Tang Liansheng Larry, Zhang Wei, Li Qizhai, Ye Xuan, Chan Leighton
Department of Statistics, George Mason University, Fairfax, VA 22030, USA.
Epidemiology and Biostatistics, NIH Clinical Center, Rockville, MD 20814, USA.
Biom J. 2016 Jul;58(4):747-65. doi: 10.1002/bimj.201500099. Epub 2016 Feb 5.
The receiver operating characteristic (ROC) curve is a popular tool to evaluate and compare the accuracy of diagnostic tests to distinguish the diseased group from the nondiseased group when test results from tests are continuous or ordinal. A complicated data setting occurs when multiple tests are measured on abnormal and normal locations from the same subject and the measurements are clustered within the subject. Although least squares regression methods can be used for the estimation of ROC curve from correlated data, how to develop the least squares methods to estimate the ROC curve from the clustered data has not been studied. Also, the statistical properties of the least squares methods under the clustering setting are unknown. In this article, we develop the least squares ROC methods to allow the baseline and link functions to differ, and more importantly, to accommodate clustered data with discrete covariates. The methods can generate smooth ROC curves that satisfy the inherent continuous property of the true underlying curve. The least squares methods are shown to be more efficient than the existing nonparametric ROC methods under appropriate model assumptions in simulation studies. We apply the methods to a real example in the detection of glaucomatous deterioration. We also derive the asymptotic properties of the proposed methods.

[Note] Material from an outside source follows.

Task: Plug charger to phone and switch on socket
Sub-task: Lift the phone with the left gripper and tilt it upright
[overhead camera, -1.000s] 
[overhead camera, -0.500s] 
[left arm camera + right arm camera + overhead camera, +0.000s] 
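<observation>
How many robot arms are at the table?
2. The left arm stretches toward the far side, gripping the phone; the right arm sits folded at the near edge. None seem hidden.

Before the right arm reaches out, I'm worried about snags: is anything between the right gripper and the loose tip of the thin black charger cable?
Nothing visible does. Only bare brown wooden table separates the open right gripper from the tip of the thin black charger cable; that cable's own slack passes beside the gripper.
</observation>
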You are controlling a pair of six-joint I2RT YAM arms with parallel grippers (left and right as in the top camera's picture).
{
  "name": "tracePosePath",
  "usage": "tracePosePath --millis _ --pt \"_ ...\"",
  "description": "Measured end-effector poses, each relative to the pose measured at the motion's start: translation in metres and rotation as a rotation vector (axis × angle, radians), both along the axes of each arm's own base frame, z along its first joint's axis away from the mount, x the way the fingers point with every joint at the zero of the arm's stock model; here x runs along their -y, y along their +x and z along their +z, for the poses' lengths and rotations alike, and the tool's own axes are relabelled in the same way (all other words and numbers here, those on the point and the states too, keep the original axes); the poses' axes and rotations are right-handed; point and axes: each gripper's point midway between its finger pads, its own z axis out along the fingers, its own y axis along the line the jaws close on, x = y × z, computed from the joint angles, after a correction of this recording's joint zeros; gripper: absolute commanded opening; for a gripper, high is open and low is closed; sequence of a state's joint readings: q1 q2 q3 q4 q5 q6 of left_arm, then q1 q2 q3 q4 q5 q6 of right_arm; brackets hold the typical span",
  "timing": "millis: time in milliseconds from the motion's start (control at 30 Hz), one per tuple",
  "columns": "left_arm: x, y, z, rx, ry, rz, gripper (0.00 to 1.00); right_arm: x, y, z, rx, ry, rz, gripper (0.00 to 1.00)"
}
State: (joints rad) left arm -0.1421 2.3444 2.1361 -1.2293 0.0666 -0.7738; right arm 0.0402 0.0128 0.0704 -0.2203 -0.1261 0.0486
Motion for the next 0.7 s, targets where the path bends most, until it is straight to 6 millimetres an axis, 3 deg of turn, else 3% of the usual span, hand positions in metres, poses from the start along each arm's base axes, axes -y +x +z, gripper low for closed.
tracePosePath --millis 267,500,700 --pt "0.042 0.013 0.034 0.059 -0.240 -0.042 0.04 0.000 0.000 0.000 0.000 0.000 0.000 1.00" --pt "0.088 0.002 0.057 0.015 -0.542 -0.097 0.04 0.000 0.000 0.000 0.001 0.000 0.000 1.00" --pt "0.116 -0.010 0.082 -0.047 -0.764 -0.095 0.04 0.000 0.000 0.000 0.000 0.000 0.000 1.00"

当测试结果为连续或有序时,受试者工作特征(ROC)曲线是一种用于评估和比较诊断测试区分患病组和非患病组准确性的常用工具。当对同一受试者的异常和正常部位进行多次测试且测量值在受试者内聚类时,会出现复杂的数据设置情况。尽管最小二乘回归方法可用于从相关数据估计ROC曲线,但如何开发从聚类数据估计ROC曲线的最小二乘方法尚未得到研究。此外,聚类设置下最小二乘方法的统计特性也未知。在本文中,我们开发了最小二乘ROC方法,使基线函数和连接函数有所不同,更重要的是,能够处理具有离散协变量的聚类数据。这些方法可以生成平滑的ROC曲线,满足真实潜在曲线固有的连续性。在模拟研究中,在适当的模型假设下,最小二乘方法比现有的非参数ROC方法更有效。我们将这些方法应用于青光眼病情恶化检测的实际例子中。我们还推导了所提方法的渐近性质。